> _Exercise requirements_
Go through the data below and repeat it exactly, skipping each picture.

===== Dataset content =====

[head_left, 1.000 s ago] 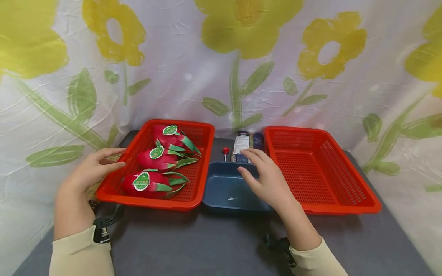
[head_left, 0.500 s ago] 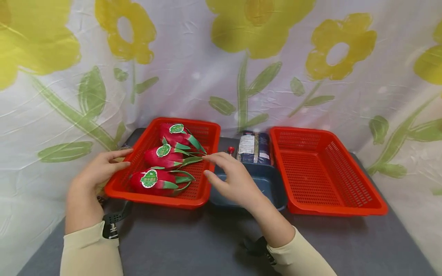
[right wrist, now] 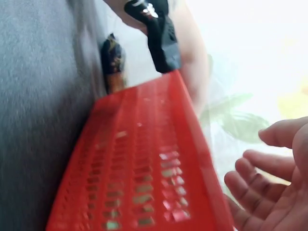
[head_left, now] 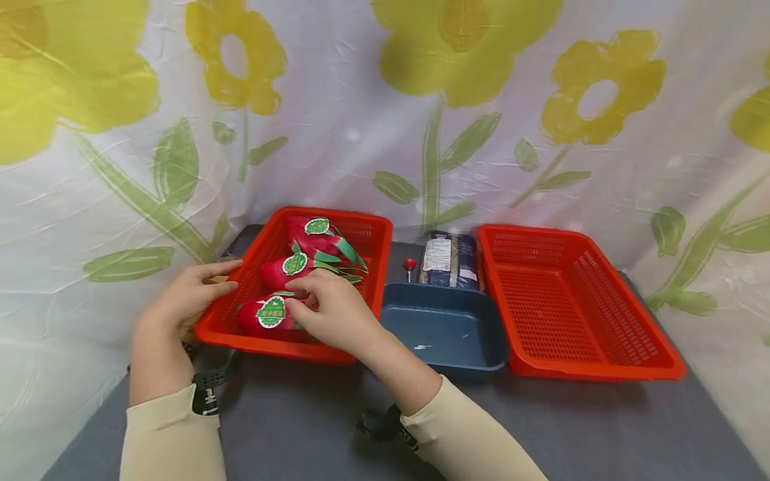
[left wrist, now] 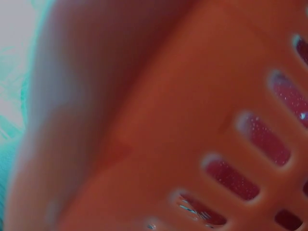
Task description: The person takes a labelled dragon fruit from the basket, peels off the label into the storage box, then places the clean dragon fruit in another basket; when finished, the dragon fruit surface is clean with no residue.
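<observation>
My head camera looks forward and down from above, covering my left hand, my right hand and the red basket at them. My left wrist's camera sees that basket's wall very close beside my left hand; my right wrist's, turned sideways, looks past it toward my left arm.

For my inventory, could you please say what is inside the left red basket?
Three dragon fruits; the right hand hides parts of the nearer two, and they cover the basket floor beneath.

Blurred left hand beside slotted orange-red basket; speckled dark-red surface visible through slots.
</observation>
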`<state>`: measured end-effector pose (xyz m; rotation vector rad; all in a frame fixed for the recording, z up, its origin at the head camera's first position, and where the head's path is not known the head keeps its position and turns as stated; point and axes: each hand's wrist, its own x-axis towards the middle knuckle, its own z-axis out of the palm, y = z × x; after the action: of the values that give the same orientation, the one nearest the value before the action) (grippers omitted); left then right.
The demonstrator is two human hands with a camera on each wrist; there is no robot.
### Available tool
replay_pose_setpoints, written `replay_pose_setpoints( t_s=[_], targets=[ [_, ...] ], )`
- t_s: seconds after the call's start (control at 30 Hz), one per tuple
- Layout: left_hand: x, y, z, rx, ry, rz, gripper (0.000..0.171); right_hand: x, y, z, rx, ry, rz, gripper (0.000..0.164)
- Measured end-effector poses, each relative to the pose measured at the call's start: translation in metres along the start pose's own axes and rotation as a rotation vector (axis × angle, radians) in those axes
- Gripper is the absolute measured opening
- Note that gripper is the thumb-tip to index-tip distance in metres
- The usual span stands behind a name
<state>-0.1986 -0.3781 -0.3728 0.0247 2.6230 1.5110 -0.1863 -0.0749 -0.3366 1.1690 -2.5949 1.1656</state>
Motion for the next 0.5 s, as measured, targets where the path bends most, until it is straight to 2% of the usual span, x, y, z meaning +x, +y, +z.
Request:
replay_pose_setpoints(
  t_s=[0.1, 0.3, 0.37, 0.5],
  targets=[
    [0.0, -0.001, 0.0, 0.016, 0.0, 0.009, 0.057, 0.009, -0.004, 0.014, -0.043, -0.024, 0.076, 0.033],
    [-0.001, 0.0, 0.0, 0.011, 0.004, 0.032, 0.056, 0.019, -0.006, 0.036, -0.122, -0.042, 0.308, 0.028],
    [-0.002, 0.001, -0.001, 0.006, 0.006, 0.034, 0.056, 0.021, -0.005, 0.042, -0.13, -0.021, 0.334, 0.026],
    [-0.001, -0.002, -0.003, 0.014, 0.008, 0.033, 0.056, 0.021, -0.004, 0.047, -0.117, 0.047, 0.302, 0.019]
  ],
)
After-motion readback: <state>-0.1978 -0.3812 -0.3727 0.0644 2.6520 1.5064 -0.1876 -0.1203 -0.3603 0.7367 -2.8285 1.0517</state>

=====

> _Exercise result_
[head_left, 1.000 s ago] 
[head_left, 0.500 s ago] 
[right wrist, now] 
[head_left, now] 
[left wrist, now] 
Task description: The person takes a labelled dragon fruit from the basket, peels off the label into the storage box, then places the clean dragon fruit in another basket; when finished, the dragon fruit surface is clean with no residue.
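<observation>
My head camera looks forward and down from above, covering my left hand, my right hand and the red basket at them. My left wrist's camera sees that basket's wall very close beside my left hand; my right wrist's, turned sideways, looks past it toward my left arm.

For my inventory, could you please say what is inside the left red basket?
Three dragon fruits; the right hand hides parts of the nearer two, and they cover the basket floor beneath.

Blurred left hand beside slotted orange-red basket; speckled dark-red surface visible through slots.
</observation>
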`<state>`: measured end-effector pose (xyz m; rotation vector rad; all in a frame fixed for the recording, z up, its origin at the head camera's first position, and where the head's path is not known the head keeps its position and turns as stated; point and axes: each hand's wrist, its own x-axis towards the middle knuckle, its own z-axis out of the palm, y = z × x; after the action: of the values that give the same orientation, the one nearest the value before the action) (grippers omitted); left then right.
The demonstrator is two human hands with a camera on each wrist; there is no robot.
### Available tool
replay_pose_setpoints, written `replay_pose_setpoints( t_s=[_], targets=[ [_, ...] ], )`
- t_s: seconds after the call's start (control at 30 Hz), one per tuple
- Layout: left_hand: x, y, z, rx, ry, rz, gripper (0.000..0.171); right_hand: x, y, z, rx, ry, rz, gripper (0.000..0.164)
- Measured end-effector poses, each relative to the pose measured at the call's start: translation in metres along the start pose's own axes and rotation as a rotation vector (axis × angle, radians) in those axes
- Gripper is the absolute measured opening
- Note that gripper is the thumb-tip to index-tip distance in metres
- The usual span stands behind a name
<state>-0.1986 -0.3781 -0.3728 0.0247 2.6230 1.5110 -0.1863 -0.0749 -0.3366 1.1690 -2.5949 1.1656</state>
Motion for the next 0.5 s, as measured, targets where the path bends most, until it is straight to 2% of the usual span, x, y, z meaning +x, +y, +z.
Request:
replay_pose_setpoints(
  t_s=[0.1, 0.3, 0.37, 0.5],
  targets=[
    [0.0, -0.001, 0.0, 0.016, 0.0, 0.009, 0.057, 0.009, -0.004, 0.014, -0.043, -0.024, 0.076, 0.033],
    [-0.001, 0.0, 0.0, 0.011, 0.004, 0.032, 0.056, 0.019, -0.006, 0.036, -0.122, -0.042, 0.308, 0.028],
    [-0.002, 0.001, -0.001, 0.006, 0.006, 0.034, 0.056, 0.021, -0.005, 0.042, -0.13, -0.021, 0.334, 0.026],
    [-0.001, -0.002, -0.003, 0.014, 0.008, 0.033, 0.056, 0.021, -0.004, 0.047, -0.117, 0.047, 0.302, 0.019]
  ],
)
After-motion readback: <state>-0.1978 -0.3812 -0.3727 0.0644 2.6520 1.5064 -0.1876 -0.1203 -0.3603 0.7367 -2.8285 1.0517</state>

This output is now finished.